Aku tergelak, Lista memang hiburan baru untukku akhir-akhir ini. Gadis itu selalu mampu membuatku tertawa.

"Ada kabar yang aku terlewat nggak nih? Group chat sepi banget," tanyaku sembari menyalakan laptop.

"Nggak tahu ini penting atau nggak, tapi kemarin Mbak Ilen juga nggak masuk kerja."

"Eh, Ilen nggak masuk kemarin?"

"Iya, Mbak. Mabeth bilang sih dia izin sakit. Kita nggak tahu benar atau nggak, karena sepertinya hanya info ke Mabeth saja. Aku sama Mas Lucky yang kemarin seharusnya diskusi untuk proposal job fair luar kota saja, sampai harus ke Bu Rani langsung."

"Aneh ya, dia kan jarang izin sakit," gumamku lebih ke diri sendiri daripada ditujukan ke Lista. Ilen memang tergolong rajin masuk kerja, jangankan sakit, cuti saja sering tidak diambil. Dia lebih suka menguangkan cutinya, kebijakan lain yang dimiliki Asuransi Gemintang. Propaganda perusahaan sih menurutku. Cuti seharusnya hak karyawan untuk dinikmati, namun perusahaan ini memberi opsi diuangkan, tentunya dengan tujuan karyawan memilih masuk dan menerima tambahan uang sebagai gantinya.

"Kabarnya Mbak Ilen resign, sih Mbak Leta," kali ini suara Mabeth tiba-tiba terdengar, berhasil membuatku dan Lista berpaling ke arahnya. "Soalnya hari ini pun, dia nggak masuk, nggak ada info apapun. Baru saja aku tahu dari Bu Rani, karena Ibu minta aku kasih laporan harian semua langsung ke Ibu mulai hari ini."

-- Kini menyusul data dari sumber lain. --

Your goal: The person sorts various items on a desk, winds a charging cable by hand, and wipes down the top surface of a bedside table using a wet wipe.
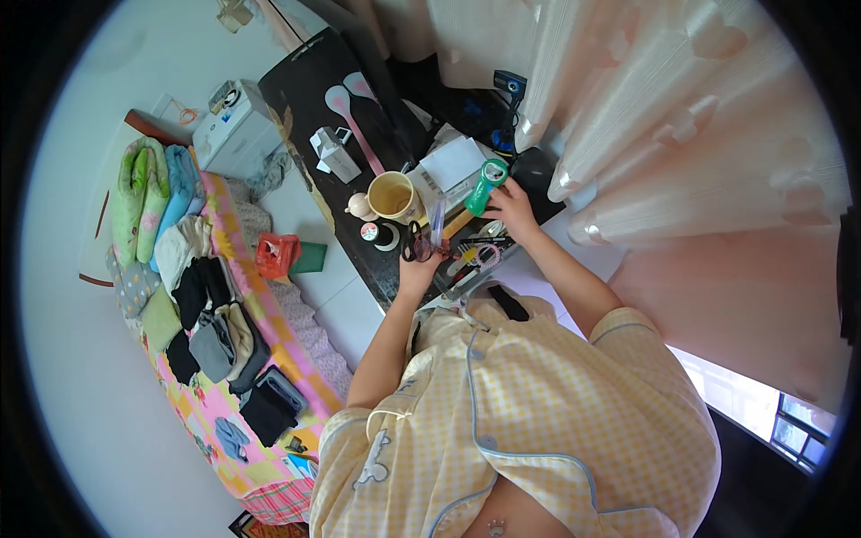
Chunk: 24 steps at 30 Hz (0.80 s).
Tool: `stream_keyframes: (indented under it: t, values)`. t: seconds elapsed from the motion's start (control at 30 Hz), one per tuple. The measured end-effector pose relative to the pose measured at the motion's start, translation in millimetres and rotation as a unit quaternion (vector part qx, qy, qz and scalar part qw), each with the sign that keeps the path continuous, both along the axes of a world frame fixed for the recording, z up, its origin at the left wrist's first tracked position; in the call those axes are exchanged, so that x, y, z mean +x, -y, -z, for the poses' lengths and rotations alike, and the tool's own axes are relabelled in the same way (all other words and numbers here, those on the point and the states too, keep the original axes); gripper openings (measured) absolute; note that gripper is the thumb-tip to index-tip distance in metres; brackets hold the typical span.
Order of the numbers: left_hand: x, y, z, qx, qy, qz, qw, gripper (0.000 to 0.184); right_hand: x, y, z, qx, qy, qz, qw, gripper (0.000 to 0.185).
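My left hand (pixel 418 272) is closed around dark-handled scissors (pixel 415 244) near the front edge of the black desk (pixel 363 260). Beside it stand a yellow mug (pixel 393 196) and a small bottle with a white and red top (pixel 370 232). My right hand (pixel 513 212) holds a green object with a round end (pixel 489 184), over the papers. Between my hands lies an open tray of small items, with a pink beaded ring (pixel 488 257) among them.
Pink spoon-shaped objects (pixel 345 108) and a white box (pixel 336 157) lie farther back on the desk. A webcam (pixel 510 83) stands near the curtain (pixel 664 134). To the left are a red bag (pixel 277 255) and a bed with folded clothes (pixel 213 345).
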<state>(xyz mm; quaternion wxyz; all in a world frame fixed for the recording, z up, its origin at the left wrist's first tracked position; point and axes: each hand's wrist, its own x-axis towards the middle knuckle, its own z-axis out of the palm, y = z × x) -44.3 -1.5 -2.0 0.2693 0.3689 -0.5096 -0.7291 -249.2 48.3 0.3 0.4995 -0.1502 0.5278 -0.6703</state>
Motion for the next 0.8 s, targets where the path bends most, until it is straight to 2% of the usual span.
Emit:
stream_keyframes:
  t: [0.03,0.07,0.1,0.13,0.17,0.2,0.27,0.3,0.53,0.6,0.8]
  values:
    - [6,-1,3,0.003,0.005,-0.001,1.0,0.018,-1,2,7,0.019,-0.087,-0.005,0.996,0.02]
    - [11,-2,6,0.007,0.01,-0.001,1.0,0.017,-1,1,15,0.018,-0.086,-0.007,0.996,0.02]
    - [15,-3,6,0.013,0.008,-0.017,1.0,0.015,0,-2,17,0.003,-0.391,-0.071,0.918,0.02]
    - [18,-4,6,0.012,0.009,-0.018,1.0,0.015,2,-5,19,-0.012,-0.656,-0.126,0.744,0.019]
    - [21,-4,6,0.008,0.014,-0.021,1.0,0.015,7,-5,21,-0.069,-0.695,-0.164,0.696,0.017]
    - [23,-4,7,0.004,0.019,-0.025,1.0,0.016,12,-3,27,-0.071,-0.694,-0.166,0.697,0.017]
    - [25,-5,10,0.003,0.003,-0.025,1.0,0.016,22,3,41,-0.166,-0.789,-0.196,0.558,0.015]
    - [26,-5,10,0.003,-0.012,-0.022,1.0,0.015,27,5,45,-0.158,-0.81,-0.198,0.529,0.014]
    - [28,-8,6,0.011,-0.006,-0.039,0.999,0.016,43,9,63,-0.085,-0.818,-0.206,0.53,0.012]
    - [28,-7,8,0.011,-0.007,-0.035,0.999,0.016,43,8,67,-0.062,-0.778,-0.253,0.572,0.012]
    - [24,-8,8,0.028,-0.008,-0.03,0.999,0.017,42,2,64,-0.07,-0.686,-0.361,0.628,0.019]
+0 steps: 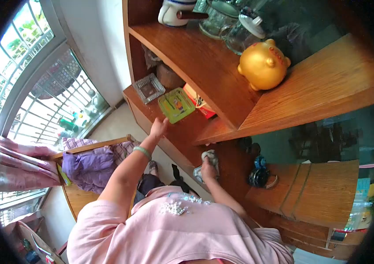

"Masak begitu saja diartikan dia resign, Beth?" tanyaku sangsi.

"Ih belum selesai ceritanya, Mbak," tambah Mabeth gemas sambil mengibaskan rambutnya. "Ada Mbak Nindon juga di dalam tadi. Sebelum keluar, aku sempat dengar Bu Rani minta Mbak Nindon pegang semua pekerjaan Mbak Ilen sampai ada pengganti."

Aduh, benarkah Ilen sampai resign hanya karena ceritaku ke Bu Rani? Seharusnya ini yang kuinginkan, tapi mengapa terasa ada yang mengganjal?